A lesson in the perils of mastering Manchester United for one half only

Posted by Colin Randall

In 2006, Kevin Ball, caretaker manager of Sunderland after Mick McCarthy's sacking, led his team to a fighting 0-0 draw at Old Trafford. Sunderland went down all the same, not because of any failings on the part of Ball, who had taken charge of a doomed side, but because this was a team that had not even won a home game all season.

• Report: Sunderland 1-2 Man United

Ball -- again in temporary charge, this time after Paolo Di Canio's dismissal -- saw a first half against the wobbling might of Manchester United end with another struggling team at good value for a 1-0 lead. The mood of Sunderland supporters varied from elated disbelief to elated apprehension.

And come the 62nd minute, the apprehensive were shown to have had reason on their side. In the space of a dozen or so minutes, Adnan Januzaj, a gifted 18-year-old born in Belgium of Kosovar parents, had been booked for simulation, otherwise known as cheating, only to triumph over any fleeting shame to score twice on his debut, the first a simple conversion of Patrice Evra's cross, the second the neatest of volleys.

Ball had, for the second successive home game against title or at least top-four contenders, managed to enthuse his men for the toughest of challenges and had to make do with no more than a plucky losing performance. Two beyond-belief wins, or even four points, against Liverpool and United might have given him a decent chance of being entrusted with the task of avoiding relegation at least until the end of the season. Now, with a weekend free of Premier League football looming thanks to the internationals, I suspect he will be handing over control of the side before the battle recommences, at Swansea on Oct. 19.

With seven games played, one point gained and the Championship staring Sunderland ever more menacingly in the face, his chances of getting the job full time must have vanished. Even Ellis Short's matchday programme notes betrayed little sign of encouragement. Recognising the desire among supporters for stability -- some of us would welcome just a hint of it -- he wrote: "Unfortunately sometimes the quest for stability can be interrupted by the absolute necessity of staying in the league. This is because the long-term aim becomes irrelevant if we aren’t at the top level."

Short urged followers of "this massive club" to ignore media speculation, most of which was "completely wrong," though he must be far too smart to be surprised that the media, along with those followers, should be debating the merits or otherwise of each name that could possibly translate into job applicant.

That, Mr. Short, is what football is about. Fans care; the media feed their appetite.

Tony Pulis? Take your pick between "he comes, I go" and "did a great if ugly job keeping Stoke up." Gus Poyet? Opinions broadly range from “another loose cannon, a la PDC" to "brightest young manager currently available." And maybe, if we take the owner's word at face value, one or both have not even been approached.

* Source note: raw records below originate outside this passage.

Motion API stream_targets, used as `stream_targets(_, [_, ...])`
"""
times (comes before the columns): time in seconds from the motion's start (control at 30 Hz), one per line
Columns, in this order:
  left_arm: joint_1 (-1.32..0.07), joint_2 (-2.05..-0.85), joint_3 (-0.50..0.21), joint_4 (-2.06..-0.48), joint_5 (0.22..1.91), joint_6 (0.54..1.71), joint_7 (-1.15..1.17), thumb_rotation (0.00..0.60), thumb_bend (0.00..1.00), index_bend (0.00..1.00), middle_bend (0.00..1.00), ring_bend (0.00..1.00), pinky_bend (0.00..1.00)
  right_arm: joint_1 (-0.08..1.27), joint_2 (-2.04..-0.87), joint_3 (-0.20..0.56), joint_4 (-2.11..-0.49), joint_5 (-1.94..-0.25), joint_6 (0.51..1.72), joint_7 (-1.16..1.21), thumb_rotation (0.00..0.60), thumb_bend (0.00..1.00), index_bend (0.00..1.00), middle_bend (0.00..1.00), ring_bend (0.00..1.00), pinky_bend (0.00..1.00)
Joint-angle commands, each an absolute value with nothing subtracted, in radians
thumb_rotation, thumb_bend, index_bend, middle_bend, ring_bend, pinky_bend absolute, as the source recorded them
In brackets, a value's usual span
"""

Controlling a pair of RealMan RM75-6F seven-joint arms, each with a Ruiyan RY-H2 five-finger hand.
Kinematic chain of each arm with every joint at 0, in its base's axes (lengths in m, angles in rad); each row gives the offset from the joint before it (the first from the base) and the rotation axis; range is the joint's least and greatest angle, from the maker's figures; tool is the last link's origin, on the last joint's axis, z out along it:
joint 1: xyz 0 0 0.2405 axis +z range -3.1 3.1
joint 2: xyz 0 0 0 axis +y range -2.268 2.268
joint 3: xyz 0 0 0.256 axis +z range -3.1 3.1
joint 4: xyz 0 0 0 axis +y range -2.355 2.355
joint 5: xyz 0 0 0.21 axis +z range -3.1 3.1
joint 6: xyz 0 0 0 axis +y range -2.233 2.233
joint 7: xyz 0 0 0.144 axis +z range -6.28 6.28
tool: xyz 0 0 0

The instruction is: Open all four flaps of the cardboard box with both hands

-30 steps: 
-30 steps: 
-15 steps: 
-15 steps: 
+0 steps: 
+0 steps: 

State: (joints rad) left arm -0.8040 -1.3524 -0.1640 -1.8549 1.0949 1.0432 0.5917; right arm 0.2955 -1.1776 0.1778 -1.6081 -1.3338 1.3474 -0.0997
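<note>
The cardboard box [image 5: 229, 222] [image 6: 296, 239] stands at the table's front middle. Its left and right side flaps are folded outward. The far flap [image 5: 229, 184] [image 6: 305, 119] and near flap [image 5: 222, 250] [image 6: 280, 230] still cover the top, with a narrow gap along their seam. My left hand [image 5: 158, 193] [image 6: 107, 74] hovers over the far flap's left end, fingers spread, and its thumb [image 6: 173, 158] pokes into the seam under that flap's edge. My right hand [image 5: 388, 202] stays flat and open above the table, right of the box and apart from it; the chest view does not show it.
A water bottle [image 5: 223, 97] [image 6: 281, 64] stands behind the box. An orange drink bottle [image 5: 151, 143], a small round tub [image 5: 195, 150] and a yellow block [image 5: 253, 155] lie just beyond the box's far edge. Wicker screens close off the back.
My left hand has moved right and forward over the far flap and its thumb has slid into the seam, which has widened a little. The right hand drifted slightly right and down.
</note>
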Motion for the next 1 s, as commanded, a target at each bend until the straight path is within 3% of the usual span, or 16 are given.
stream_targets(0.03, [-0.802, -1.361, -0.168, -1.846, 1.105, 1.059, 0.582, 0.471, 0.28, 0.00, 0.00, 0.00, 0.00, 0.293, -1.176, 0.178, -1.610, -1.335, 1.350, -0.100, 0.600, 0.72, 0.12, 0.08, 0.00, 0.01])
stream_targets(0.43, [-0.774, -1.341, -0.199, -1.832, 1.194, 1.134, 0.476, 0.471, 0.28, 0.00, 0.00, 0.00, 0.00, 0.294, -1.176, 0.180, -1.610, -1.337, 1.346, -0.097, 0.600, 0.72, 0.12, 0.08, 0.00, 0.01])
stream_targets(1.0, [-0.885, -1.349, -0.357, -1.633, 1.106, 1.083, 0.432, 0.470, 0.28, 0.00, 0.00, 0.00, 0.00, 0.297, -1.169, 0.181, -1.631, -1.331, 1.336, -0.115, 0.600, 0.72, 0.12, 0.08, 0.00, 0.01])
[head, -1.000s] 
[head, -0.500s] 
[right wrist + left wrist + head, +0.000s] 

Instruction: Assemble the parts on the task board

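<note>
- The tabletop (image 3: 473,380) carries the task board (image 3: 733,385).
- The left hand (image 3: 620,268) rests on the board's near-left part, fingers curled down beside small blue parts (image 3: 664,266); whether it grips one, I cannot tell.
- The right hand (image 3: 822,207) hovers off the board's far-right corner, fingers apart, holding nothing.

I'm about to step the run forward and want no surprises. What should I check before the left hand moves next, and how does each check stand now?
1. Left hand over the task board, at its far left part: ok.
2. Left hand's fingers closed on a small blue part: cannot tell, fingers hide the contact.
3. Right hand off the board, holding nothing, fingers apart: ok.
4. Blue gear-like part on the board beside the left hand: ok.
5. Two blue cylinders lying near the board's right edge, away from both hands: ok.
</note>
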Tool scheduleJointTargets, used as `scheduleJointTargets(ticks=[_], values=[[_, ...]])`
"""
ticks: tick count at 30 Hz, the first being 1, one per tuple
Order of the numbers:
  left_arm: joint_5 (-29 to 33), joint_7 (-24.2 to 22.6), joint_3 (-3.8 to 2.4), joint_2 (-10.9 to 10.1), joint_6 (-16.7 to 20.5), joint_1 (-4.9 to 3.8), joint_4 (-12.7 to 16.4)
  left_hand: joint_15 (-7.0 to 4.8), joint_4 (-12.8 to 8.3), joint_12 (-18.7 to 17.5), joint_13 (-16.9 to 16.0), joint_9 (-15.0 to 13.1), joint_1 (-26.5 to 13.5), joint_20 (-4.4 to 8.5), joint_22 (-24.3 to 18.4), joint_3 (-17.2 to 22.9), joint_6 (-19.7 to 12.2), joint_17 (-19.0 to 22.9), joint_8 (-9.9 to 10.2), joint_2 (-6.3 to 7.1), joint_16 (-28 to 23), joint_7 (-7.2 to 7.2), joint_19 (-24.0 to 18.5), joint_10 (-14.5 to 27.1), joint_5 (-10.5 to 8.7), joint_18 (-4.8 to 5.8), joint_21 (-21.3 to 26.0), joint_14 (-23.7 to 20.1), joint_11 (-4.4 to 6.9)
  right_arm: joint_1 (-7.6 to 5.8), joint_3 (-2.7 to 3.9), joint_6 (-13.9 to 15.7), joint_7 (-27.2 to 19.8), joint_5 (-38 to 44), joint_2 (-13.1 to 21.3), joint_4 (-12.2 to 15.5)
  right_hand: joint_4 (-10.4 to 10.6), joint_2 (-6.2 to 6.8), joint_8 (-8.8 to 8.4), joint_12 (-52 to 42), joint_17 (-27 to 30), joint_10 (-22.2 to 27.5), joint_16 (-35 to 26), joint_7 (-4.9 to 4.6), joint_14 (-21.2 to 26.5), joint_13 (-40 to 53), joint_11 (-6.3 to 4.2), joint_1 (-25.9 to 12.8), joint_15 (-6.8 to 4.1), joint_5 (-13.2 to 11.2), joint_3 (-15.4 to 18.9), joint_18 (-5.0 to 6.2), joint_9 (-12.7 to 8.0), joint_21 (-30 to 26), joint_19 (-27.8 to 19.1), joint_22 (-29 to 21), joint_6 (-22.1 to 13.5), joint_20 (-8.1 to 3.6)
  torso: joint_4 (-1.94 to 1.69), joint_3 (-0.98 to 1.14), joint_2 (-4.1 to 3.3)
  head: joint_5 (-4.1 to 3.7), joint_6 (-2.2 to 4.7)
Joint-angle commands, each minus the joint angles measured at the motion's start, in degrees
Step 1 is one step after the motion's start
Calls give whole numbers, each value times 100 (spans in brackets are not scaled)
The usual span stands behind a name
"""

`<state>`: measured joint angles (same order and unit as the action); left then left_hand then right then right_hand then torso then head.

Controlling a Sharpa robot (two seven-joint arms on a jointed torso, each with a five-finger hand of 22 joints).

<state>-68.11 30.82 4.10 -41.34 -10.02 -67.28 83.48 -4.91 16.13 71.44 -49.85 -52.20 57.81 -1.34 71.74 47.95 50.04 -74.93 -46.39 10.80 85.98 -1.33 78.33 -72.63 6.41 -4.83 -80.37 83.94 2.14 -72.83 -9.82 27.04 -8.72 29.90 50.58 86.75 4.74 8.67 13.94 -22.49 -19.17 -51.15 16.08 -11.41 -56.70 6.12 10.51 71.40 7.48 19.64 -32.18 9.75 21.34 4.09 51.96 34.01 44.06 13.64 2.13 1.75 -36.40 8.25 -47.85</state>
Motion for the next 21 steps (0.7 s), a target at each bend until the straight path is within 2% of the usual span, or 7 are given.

What we can be entirely sure of is that while Saturday evening's defeat came as no surprise to anyone, be they Sunderland or United fans or neutrals, it casts the team seven points adrift, on goal difference, of a place outside the bottom three. No one should dismiss the cruelty of the fixtures list; it simply defies natural justice to have a home programme that includes all the likeliest top six clubs in the first eight home games at the Stadium of Light.

The real issue is that by the time the supposedly easier games come along, confidence will be as low as the most probable league position: rock bottom. It would then, indeed, be a great escape par excellence for whoever happened to be in charge.

As for the United game, I was heartened by the way Sunderland started. Emanuele Giaccherini was head and shoulders above every other player on the field, so much so that I feared United might sidestep the wait for the January transfer window and abduct him. Craig Gardner took his goal as clinically as he takes penalties.

I have seen some depressingly over-critical reactions from Sunderland supporters. "That second half was embarrassing"; "simply not good enough against terrible Utd side." I understand the frustration. I recognise Sunderland's limitations. But to damn a team that masters the champions as well as Kevin Ball's men did for 45 minutes seems to me to deserve better than scathing contempt.

Keiren Westwood was beaten by a couple of shots that went wide but generally commanded the 6-yard box more confidently than he had given us hope to expect. The defence generally coped well and Sunderland constantly looked bright going forward. Adam Johnson's excellent run ought to have produced a second goal for Giaccherini, who blazed over; the Italian's fabulous header would have beaten most keepers but found David de Gea at his best.

Yes, this level of threat and application could be said to have disintegrated in the first 20 minutes of the second half. But what would it mean for the English game if the team that has been by far its best proponent in recent times could not overcome a halftime deficit to win a game at the home of the bottom club? And why cannot Kevin Ball take credit from a decent shot at narrowly avoiding defeat, albeit with a distinctly second-best second-half display?

It comes back, in the end, to the excess of expectation with which Sunderland supporters approach their side's fortunes. More often than not, I share the unrealistic belief that my club remains any kind of force.

I now believe the season will end with relegation. But I will not look back on the defeat by Manchester United as a shameful part of the reason for that failure.